Survey: Impact of Diversity and Equity on Retention
On Oct. 27, South Bend, Ind-based Press Ganey, a healthcare company known for developing and distributing patient satisfaction surveys, released a survey uncovering the impact of diversity and equity on retention.
The survey states that “With today’s competitive job market and acute staffing shortages weighing on healthcare, Press Ganey’s findings suggest diversity and equity are strongly correlated to retention:
- Healthcare organizations had twice as many employees at risk of leaving if the workforce perceived diversity and equity weren’t prioritized versus workforces that do.
- The risk of leaving within three years is more than four times higher for healthcare workers who believe their organization doesn’t value employees from different backgrounds versus workers who do.
- If offered another job, healthcare workers are four and a half times more likely to leave an organization if they believe different backgrounds aren’t valued, or if the organization isn’t committed to workforce diversity, versus workers who do.
- Perceptions of diversity & equity are a bigger indicator of intent to stay with an organization among security personnel, nurses, and physicians than other ancillary staff.

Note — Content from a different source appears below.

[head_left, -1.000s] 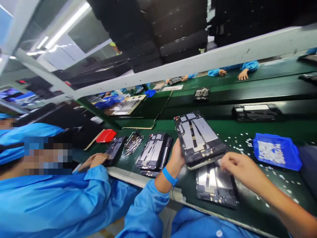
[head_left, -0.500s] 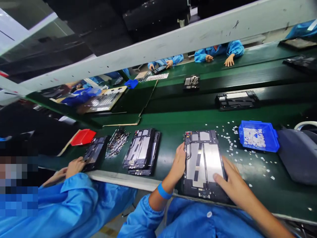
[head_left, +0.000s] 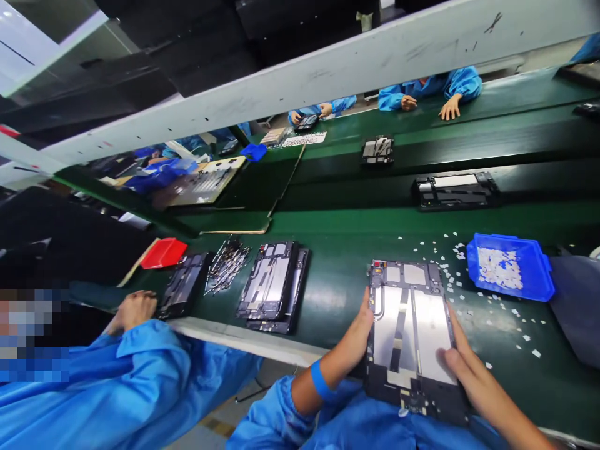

- While survey respondents indicated high levels of stress, stress is less correlated with intent to leave—respondents are most at risk to leave if they report that they do not like the work they do, or they do not feel their work is meaningful.”
In addition to the survey, Tejal Gandhi, M.D., chief safety and transformation officer at Press Ganey commented on the results in a blog post entitled, “Why Healthcare Diversity and Equity Are Central to Employee Retention.”
Gandhi writes that “Creating a diverse, equitable, and inclusive workplace culture is not only a moral obligation—it’s imperative for business sustainability and delivering optimal health outcomes. The pandemic has caused a major staffing crisis across all roles in healthcare. While many factors have contributed to the emergency, new Press Ganey data on diversity and equity shows that employees’ intent to stay at an organization is associated with how they perceive the value their employer, managers, and peers place on the presence and treatment of people from different backgrounds. Notably, a diverse and equitable culture is correlated with a strong safety culture, which also impacts patient care outcomes.”
Further, “Globally, 86 percent of job candidates say diversity, equity, and inclusion (DEI) is important to them. News headlines and clashes over racial issues in recent years have heightened awareness of systemic racism and lack of diverse leadership in industries, including healthcare. Individuals actively seek out companies that are truly invested in forming a diverse workforce and equitable career paths, and today are more apt to question token hiring decisions, uninspired diversity training, and uniformity in leadership ranks.”
Gandhi also gives tips in his blog for developing a stronger talent management model. Some key components include re-envisioning recruitment by modifying job descriptions with a paragraph on your organization’s DEI philosophy and requiring training for managers and workers on implicit bias and microaggressions. He also urges leaders to create steering committees and affinity and focus groups and to embed DEI into goals and performance reviews.
Gandhi concludes his blog by explaining that preventing employee turnover is “a high-stakes proposition,” especially as organizations continue to deal with COVID-19, and strategically enhancing DEI initiatives is a good starting place.
The survey reports that findings were complied from 118 health systems that incorporate diversity and equity into their survey methodology. The responses from more than 410,000 healthcare workers were analyzed from employee engagement surveys that were administered between Jan. 1 and Sept. 29, 2021. The results compare employees’ perceptions of diversity and equity and the individual, managerial and organizational level versus their intent to stay with their health system.